PROBLEM REQUIREMENTS: In the entries below, find each line with the word "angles" and return it.
____________
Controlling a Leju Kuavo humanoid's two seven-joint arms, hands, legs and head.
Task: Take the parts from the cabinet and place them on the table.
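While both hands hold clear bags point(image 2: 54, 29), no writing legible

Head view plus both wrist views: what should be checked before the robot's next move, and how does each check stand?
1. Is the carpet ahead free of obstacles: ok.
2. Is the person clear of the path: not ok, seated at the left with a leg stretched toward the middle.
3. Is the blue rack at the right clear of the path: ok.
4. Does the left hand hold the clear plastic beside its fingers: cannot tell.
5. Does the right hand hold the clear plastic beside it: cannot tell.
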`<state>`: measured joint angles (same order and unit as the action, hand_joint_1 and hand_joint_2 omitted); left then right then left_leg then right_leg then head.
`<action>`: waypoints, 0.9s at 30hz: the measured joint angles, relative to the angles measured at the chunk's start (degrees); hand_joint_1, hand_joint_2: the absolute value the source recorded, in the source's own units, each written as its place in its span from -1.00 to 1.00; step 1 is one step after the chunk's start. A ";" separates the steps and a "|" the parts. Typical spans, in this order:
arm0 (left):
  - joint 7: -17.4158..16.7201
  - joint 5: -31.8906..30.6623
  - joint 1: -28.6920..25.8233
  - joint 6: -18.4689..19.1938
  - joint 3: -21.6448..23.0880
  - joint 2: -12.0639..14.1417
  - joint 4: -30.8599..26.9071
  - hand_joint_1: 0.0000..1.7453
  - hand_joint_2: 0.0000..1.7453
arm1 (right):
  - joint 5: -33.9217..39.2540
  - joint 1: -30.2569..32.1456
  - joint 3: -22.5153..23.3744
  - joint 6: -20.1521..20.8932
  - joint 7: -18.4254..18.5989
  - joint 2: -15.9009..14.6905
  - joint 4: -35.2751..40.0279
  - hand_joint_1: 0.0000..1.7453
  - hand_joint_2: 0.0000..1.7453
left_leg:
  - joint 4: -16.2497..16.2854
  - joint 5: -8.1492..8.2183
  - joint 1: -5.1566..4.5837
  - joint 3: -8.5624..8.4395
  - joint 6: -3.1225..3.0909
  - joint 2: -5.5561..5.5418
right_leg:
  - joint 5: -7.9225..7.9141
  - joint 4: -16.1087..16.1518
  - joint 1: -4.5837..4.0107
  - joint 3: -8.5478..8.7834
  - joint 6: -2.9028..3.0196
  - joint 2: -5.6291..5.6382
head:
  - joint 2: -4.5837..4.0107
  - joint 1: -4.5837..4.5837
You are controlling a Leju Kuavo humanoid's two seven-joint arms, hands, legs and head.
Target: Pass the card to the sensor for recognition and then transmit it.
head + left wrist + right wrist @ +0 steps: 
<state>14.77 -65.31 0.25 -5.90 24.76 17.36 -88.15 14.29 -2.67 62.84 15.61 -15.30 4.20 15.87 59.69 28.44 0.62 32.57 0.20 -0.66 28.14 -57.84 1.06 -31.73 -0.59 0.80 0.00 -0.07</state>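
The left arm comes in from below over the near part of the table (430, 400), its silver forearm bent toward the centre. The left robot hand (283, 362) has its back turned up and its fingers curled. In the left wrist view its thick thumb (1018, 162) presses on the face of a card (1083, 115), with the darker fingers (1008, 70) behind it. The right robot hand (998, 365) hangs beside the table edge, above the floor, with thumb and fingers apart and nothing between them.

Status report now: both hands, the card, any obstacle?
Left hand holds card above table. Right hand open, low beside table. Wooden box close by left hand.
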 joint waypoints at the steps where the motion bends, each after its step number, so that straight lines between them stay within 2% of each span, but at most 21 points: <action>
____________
OUTPUT OF THE EXERCISE:
`<state>`: measured joint angles (same order and unit as the action, hand_joint_1 and hand_joint_2 omitted); left then right then left_leg then right_leg then head.
`<action>`: waypoints, 0.9s at 30hz: the measured joint angles, relative to the angles measured at the chunk's start (degrees); hand_joint_1, hand_joint_2: the absolute value the source recorded, in the source's own units, each written as its place in its span from -1.00 to 1.00; step 1 is one step after the chunk's start. A ";" separates the steps and a "|" the parts. Typical spans, in this order:

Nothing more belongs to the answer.